Japan Mathematical Olympiad

$82$, $167$, $1034$

We have $$\frac{(ab-1)(ac-1)}{bc}=\left(a-\frac{1}{b}\right)\left(a-\frac{1}{c}\right).$$ Since we have $0\le a-1\le a-\frac{1}{b}<a$ and $0\le a-1\le a-\frac{1}{c}<a$, we conclude $$(a-1{)}^2\le \frac{(ab-1)(ac-1)}{bc}<a^2,$$ and hence, $(a-1{)}^2\le 2023<a^2$. Since $44^2=1936<2023<2025=45^2$, we have $a-1\le \sqrt{2023}<45$ and $44<\sqrt{2023}<a$. Therefore, we have $44<a<46$, and hence, $a=45$.

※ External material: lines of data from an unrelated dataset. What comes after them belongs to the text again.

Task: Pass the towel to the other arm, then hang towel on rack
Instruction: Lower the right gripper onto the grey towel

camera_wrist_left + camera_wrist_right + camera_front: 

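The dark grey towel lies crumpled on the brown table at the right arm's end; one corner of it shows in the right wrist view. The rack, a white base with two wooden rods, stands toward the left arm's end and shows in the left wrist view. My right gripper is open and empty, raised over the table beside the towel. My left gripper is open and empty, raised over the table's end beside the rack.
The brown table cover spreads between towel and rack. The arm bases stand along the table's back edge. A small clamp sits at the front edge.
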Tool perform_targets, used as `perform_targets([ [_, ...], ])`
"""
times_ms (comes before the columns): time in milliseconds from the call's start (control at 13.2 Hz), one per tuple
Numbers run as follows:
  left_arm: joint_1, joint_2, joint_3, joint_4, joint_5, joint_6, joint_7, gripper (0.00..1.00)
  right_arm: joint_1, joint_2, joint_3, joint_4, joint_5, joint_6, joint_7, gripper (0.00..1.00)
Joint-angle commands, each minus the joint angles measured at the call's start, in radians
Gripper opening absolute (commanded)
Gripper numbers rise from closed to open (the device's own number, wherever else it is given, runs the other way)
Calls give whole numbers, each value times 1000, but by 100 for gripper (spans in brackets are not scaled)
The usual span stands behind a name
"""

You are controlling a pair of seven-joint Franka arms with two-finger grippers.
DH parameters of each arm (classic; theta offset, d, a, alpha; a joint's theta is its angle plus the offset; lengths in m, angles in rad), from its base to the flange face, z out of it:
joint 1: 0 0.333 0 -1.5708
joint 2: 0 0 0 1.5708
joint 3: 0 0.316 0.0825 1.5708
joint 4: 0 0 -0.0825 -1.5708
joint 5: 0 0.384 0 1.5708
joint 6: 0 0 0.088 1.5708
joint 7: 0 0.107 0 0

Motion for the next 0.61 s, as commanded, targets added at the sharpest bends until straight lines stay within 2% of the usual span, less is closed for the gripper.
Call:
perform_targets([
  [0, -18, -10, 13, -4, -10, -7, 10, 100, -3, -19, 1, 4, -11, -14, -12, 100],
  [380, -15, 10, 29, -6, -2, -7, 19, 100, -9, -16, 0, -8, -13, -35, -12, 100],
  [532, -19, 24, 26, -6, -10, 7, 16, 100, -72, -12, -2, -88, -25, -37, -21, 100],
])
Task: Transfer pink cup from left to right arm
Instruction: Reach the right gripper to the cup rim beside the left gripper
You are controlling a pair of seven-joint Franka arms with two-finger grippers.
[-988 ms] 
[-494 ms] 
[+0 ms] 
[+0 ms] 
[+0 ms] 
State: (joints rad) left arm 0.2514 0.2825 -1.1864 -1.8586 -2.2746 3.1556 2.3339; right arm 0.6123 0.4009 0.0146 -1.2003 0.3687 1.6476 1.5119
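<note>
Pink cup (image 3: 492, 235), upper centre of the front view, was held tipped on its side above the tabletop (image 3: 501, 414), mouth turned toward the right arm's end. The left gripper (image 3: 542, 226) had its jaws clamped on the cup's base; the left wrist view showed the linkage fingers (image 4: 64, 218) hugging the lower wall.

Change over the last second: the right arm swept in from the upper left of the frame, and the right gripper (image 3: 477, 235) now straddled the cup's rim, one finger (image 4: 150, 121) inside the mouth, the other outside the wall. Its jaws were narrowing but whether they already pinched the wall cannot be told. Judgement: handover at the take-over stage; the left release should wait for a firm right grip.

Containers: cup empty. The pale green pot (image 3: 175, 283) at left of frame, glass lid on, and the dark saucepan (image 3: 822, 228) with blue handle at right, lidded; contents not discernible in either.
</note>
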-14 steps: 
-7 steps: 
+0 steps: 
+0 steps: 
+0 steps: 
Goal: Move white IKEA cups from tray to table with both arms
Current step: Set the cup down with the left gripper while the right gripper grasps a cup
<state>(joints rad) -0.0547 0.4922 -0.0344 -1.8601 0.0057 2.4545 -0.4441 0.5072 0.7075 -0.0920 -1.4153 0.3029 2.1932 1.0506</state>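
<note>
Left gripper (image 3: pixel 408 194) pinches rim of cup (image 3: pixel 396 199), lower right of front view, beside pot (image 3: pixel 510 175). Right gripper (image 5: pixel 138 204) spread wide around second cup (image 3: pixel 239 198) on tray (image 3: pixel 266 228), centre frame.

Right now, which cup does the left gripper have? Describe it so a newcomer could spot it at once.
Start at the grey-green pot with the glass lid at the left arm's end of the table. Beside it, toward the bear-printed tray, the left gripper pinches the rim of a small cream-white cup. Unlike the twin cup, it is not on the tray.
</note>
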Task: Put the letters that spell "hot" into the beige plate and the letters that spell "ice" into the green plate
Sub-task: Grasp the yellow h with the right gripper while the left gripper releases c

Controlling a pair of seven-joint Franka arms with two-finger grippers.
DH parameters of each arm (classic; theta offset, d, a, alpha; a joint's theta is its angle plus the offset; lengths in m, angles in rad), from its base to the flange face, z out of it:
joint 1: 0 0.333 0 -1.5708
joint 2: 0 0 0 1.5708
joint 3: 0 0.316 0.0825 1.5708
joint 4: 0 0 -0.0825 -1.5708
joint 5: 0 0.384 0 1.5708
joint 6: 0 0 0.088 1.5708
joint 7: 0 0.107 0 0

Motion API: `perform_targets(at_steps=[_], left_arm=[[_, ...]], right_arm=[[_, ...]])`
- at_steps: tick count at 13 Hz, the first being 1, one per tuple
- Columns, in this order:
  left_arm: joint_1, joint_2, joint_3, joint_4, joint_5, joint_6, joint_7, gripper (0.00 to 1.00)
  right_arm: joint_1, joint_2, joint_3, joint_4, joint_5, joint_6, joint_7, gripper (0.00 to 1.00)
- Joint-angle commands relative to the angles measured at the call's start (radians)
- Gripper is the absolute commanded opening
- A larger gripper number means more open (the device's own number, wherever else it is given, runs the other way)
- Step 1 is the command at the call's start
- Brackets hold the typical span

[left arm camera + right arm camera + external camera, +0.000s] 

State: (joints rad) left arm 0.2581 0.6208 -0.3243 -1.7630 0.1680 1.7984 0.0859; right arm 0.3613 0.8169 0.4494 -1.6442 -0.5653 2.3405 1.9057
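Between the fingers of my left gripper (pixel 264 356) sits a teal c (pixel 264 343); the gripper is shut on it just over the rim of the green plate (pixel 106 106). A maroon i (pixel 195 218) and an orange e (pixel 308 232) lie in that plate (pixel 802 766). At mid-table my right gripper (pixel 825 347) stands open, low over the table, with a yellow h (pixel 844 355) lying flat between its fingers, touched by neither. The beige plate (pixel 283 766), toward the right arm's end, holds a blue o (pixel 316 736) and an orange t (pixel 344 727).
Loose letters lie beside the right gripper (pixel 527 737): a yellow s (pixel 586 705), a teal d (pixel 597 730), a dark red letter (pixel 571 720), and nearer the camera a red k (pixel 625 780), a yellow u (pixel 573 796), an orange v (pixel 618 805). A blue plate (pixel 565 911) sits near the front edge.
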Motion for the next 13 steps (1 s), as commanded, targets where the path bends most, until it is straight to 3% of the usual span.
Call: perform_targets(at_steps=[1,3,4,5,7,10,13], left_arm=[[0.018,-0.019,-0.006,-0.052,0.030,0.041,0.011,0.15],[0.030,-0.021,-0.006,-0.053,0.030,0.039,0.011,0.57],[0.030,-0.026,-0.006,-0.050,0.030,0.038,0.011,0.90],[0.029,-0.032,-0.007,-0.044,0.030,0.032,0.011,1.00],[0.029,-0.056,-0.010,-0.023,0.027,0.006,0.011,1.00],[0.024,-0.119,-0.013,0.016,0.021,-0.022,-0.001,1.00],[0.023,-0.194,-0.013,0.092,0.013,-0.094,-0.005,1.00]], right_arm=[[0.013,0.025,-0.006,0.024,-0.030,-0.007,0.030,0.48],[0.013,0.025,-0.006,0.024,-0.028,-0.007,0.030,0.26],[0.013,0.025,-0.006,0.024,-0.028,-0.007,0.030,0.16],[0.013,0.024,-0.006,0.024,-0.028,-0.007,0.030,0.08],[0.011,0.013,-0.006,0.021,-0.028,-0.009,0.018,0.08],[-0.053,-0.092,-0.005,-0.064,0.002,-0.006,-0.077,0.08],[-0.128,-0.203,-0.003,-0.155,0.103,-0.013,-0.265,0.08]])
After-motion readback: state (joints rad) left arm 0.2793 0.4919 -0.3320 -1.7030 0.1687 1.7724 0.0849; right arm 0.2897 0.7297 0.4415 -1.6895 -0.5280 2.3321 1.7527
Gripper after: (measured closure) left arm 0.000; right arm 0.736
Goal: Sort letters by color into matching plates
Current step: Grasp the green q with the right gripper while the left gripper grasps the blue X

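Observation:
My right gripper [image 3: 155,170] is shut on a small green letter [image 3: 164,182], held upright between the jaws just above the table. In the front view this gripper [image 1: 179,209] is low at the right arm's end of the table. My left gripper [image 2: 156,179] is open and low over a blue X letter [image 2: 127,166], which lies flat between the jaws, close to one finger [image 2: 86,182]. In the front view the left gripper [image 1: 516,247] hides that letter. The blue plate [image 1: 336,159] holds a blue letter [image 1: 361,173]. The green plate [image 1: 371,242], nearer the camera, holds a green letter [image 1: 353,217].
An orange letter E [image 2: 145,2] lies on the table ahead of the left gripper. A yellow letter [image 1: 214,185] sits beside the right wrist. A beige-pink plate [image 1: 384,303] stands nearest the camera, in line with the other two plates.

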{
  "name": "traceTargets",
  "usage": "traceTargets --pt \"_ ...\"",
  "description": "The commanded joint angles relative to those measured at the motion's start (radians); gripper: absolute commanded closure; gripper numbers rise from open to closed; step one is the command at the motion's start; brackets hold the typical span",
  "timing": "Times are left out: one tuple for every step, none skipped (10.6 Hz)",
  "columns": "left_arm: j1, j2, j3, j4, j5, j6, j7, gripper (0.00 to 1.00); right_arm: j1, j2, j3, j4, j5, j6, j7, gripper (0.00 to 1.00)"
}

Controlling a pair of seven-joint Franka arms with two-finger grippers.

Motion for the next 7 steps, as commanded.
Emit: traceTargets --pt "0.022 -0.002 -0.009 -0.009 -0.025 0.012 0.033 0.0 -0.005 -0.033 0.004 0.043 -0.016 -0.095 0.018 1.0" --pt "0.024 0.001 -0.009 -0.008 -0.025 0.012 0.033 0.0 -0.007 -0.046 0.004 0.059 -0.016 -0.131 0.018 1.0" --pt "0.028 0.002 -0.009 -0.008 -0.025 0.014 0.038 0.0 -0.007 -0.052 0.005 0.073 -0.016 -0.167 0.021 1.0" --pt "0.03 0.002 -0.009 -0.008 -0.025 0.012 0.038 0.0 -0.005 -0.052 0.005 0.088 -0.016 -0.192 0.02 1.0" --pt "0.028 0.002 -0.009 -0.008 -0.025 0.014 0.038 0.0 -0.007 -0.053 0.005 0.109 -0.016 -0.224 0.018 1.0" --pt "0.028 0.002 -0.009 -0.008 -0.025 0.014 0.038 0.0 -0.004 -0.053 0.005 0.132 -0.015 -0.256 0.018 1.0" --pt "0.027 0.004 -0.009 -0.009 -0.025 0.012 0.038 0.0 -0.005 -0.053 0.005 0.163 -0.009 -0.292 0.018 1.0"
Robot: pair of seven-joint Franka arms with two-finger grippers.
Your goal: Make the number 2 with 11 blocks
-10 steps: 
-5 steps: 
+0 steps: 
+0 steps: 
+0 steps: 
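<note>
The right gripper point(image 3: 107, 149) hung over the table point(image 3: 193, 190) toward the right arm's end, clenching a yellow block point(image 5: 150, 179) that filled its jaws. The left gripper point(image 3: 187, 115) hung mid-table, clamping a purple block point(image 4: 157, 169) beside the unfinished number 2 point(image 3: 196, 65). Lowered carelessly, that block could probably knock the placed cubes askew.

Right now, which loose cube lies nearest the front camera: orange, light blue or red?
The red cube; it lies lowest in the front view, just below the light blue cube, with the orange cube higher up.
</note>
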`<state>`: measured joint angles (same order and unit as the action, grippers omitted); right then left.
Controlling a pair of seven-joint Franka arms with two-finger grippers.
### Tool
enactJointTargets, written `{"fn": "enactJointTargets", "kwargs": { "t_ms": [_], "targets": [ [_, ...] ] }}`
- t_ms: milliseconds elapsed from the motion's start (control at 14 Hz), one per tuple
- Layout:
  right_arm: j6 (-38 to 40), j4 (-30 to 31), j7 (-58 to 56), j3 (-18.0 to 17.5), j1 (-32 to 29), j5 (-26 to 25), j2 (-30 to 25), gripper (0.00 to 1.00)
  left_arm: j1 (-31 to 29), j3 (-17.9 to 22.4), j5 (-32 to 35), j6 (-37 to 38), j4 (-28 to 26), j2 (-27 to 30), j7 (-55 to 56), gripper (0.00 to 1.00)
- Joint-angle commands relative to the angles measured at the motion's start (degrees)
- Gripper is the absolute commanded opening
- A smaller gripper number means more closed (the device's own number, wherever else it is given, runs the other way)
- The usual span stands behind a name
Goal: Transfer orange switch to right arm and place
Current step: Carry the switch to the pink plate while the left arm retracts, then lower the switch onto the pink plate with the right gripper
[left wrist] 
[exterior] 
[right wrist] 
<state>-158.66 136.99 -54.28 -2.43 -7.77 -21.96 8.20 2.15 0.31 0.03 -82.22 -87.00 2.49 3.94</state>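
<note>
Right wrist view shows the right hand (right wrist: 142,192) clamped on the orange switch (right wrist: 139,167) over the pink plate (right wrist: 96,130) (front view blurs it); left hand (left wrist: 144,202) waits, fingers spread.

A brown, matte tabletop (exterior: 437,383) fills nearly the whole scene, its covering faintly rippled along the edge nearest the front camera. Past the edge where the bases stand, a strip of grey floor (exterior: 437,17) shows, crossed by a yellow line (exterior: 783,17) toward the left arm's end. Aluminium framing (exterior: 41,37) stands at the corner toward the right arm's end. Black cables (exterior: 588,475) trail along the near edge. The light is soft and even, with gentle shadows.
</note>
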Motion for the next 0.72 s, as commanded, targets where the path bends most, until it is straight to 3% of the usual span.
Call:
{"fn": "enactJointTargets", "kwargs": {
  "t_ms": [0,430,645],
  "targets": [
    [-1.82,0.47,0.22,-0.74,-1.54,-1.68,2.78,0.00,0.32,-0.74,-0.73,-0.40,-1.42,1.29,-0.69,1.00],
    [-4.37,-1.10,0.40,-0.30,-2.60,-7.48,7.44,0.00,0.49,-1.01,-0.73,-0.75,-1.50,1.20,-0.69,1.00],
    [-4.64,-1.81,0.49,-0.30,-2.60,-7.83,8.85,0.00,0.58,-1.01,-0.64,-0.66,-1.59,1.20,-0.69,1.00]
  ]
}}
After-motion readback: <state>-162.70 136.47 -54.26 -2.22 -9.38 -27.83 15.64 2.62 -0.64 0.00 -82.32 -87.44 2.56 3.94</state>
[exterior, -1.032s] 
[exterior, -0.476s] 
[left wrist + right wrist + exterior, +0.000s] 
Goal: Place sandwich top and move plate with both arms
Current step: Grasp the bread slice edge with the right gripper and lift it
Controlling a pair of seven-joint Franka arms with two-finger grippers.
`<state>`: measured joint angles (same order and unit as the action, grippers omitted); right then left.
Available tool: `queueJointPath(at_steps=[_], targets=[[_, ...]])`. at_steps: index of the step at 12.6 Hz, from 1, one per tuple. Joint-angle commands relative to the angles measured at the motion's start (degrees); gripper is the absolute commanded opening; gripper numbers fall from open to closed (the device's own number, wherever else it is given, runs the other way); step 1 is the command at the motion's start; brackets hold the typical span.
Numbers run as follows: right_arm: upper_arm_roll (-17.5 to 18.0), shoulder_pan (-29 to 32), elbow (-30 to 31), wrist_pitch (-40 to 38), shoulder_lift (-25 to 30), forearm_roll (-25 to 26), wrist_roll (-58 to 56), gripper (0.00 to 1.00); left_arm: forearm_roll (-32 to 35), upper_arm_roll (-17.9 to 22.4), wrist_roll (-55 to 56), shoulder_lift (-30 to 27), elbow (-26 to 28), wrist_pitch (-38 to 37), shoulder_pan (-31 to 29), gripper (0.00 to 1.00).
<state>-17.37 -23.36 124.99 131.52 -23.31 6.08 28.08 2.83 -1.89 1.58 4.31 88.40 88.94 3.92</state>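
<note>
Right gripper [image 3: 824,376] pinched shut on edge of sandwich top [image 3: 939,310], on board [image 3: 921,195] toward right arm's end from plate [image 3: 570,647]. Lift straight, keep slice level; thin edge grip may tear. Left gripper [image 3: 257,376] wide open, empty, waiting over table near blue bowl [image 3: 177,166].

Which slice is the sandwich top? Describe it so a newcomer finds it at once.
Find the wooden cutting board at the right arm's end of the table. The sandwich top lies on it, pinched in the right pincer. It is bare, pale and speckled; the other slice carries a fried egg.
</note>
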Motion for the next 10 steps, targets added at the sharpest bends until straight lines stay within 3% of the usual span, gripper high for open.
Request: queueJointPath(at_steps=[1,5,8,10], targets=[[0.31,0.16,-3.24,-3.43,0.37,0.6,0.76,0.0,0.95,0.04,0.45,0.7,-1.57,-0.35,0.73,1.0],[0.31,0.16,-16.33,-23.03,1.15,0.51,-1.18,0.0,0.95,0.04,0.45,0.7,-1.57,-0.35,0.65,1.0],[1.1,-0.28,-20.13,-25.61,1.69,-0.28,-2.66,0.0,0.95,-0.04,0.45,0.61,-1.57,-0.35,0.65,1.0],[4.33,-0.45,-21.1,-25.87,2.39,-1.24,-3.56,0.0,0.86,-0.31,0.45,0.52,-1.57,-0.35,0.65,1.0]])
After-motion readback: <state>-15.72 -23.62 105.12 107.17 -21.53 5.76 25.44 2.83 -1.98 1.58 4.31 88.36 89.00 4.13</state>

By substituting $a=45$ into $\frac{(ab-1)(ac-1)}{bc}=2023$, we get $(45b-1)(45c-1)=2023bc$, which can be rewritten as $2bc-45b-45c+1=0$. From this, we obtain $4bc-90b-90c+2=0$, and hence, we have $(2b-45)(2c-45)=2023$. Since $2023=7\cdot 17^2$ and $-43\le 2b-45\le 2c-45$, the possible pairs for $(2b-45,2c-45)$ are $(1,2023)$, $(7,289)$, and $(17,119)$. Then the corresponding pairs are given by $(b,c)=(23,1034)$, $(26,167)$, $(31,82)$, and all of them satisfy the given conditions.

Therefore, the positive integers $(a,b,c)$ that satisfy the conditions are $(45,23,1034)$, $(45,26,167)$, and $(45,31,82)$. Hence, the answer is $82$, $167$, $1034$.